Amazon, Clarkson’s primary current employer, now seems to have picked its side. His contract to make TV programmes about cars, farms and larks will reportedly not be renewed. There are rumours ITV may let him go too. We can suppose this is at least partly thanks to the nearly month-long storm over his astonishingly tasteless joke in The Sun about the Duchess of Sussex. For that, Clarkson has been granted no quarter by Harry, Meghan or their supporters. His first “rather put my foot in it” bumble was rejected. The Sun’s own “regret[ful]” memory-holing of the article was rejected. Even Clarkson’s last-gasp, hands-clasped grovel has been rejected, such is his history (they say) of “hate rhetoric”.
But his spiritual and popular appointment to the English is a far tougher thing to dismiss. He is, like it or not, quite a lot of us writ ludicrously, satirically large. Like a 21st-century John Bull: to paraphrase Auden, a self-confident, swaggering bully of meaty neck and clumsy jest. Whatever Clarkson’s professional fate, the question of whether our society can tolerate him has implications for the stomach and sensibility of the national character, of which he is a significant avatar and champion. And his rise and fall reads as a history of a changing English firmament, one in which public morality has come to supersede mere entertainment.
Plenty of time and work went into the germination of such a figure. Clarkson’s early life is a whistle-stop tour of the English class system.

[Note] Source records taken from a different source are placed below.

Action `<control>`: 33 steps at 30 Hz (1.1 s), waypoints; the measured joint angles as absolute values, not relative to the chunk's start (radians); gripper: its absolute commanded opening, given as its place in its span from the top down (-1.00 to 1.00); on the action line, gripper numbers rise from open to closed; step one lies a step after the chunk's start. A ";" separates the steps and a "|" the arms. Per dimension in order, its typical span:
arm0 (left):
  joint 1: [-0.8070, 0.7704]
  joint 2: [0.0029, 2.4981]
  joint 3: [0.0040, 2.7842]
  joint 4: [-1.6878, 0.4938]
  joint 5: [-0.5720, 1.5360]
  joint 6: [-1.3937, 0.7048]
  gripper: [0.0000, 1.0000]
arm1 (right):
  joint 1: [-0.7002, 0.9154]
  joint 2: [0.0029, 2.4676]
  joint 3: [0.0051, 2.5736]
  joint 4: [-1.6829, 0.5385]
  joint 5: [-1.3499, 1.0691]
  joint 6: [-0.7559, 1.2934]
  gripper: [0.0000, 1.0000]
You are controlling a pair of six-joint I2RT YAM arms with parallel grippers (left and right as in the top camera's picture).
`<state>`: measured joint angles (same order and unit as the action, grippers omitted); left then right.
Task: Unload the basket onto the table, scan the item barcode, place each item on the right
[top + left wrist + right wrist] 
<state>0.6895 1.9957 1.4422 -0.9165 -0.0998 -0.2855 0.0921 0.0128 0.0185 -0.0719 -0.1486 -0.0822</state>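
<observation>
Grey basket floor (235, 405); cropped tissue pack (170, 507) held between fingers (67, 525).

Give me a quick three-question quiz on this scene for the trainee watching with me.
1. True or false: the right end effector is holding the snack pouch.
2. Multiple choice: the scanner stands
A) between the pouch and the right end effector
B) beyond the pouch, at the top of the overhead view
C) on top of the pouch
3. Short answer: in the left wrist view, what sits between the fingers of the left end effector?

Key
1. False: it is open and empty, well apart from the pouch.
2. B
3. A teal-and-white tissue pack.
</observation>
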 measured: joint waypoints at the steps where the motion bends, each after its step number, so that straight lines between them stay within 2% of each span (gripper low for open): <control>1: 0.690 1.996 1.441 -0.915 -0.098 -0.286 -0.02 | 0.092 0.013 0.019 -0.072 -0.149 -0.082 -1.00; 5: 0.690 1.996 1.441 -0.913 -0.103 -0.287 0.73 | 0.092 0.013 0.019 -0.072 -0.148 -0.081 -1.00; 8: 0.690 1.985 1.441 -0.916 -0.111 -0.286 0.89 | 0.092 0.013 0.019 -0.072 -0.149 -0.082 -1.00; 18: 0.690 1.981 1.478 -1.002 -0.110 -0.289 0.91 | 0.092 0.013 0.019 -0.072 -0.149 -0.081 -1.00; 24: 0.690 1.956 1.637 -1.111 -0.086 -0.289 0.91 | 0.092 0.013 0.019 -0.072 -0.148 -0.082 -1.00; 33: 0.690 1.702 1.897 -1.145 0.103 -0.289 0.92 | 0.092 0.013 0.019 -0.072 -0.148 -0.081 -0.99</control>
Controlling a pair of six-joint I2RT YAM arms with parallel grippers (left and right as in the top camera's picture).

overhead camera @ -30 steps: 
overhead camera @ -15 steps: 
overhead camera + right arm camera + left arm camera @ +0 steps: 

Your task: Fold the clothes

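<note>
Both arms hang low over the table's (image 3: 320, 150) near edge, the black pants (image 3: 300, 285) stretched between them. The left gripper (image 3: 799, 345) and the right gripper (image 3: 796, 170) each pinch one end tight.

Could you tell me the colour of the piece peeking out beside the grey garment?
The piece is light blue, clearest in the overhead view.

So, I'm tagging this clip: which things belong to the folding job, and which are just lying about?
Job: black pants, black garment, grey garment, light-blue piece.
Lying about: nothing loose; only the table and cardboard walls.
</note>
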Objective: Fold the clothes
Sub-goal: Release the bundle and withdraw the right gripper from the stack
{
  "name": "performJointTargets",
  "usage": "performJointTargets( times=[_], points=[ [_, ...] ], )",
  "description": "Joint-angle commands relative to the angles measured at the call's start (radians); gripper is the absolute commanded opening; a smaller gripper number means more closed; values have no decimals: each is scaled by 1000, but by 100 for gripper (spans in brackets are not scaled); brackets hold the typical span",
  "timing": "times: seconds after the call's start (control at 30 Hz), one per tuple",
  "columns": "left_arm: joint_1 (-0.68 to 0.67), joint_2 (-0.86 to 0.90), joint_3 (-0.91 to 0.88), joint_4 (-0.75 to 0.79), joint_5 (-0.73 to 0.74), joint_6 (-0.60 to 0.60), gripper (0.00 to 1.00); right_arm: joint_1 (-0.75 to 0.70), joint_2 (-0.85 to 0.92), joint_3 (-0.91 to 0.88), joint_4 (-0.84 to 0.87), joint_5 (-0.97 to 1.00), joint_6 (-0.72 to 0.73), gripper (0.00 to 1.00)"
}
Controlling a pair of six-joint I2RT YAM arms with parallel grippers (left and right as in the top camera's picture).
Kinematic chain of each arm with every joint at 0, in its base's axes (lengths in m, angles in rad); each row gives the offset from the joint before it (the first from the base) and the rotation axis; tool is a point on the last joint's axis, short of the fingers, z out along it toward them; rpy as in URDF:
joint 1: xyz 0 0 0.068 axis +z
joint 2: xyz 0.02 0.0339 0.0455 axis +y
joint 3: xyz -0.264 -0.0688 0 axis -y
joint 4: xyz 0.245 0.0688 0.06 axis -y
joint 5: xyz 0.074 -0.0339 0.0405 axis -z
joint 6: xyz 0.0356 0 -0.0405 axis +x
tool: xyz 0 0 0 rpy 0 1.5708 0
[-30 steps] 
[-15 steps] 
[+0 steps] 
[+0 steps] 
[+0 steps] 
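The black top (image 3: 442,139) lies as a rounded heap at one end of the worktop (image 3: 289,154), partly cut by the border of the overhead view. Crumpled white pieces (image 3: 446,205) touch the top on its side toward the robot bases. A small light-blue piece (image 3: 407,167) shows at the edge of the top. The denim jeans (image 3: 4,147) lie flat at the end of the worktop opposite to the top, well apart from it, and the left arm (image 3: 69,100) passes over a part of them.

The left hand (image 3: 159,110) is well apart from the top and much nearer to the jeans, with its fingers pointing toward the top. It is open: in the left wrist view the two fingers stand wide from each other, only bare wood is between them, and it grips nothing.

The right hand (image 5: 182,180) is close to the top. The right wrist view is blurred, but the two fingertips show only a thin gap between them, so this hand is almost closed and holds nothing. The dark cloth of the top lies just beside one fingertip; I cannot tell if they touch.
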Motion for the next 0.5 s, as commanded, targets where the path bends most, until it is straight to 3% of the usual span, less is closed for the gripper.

He was born rural, lower-middle class, Yorkshire. But, in a wonderful twist of fate, the Clarkson family came into money after his parents won the exclusive rights to sell Paddington Bear dolls, based on the ones they had made for him and his sister. With aspirational intent, Clarkson was sent to Repton, one of the North’s oldest private schools. There, he smoked, pranked and failed his way to expulsion, developing the likeable loutishness which is his career mainstay. And then he jumped social tracks again, entering the lowest rungs of the Fourth Estate at the Rotherham Advertiser.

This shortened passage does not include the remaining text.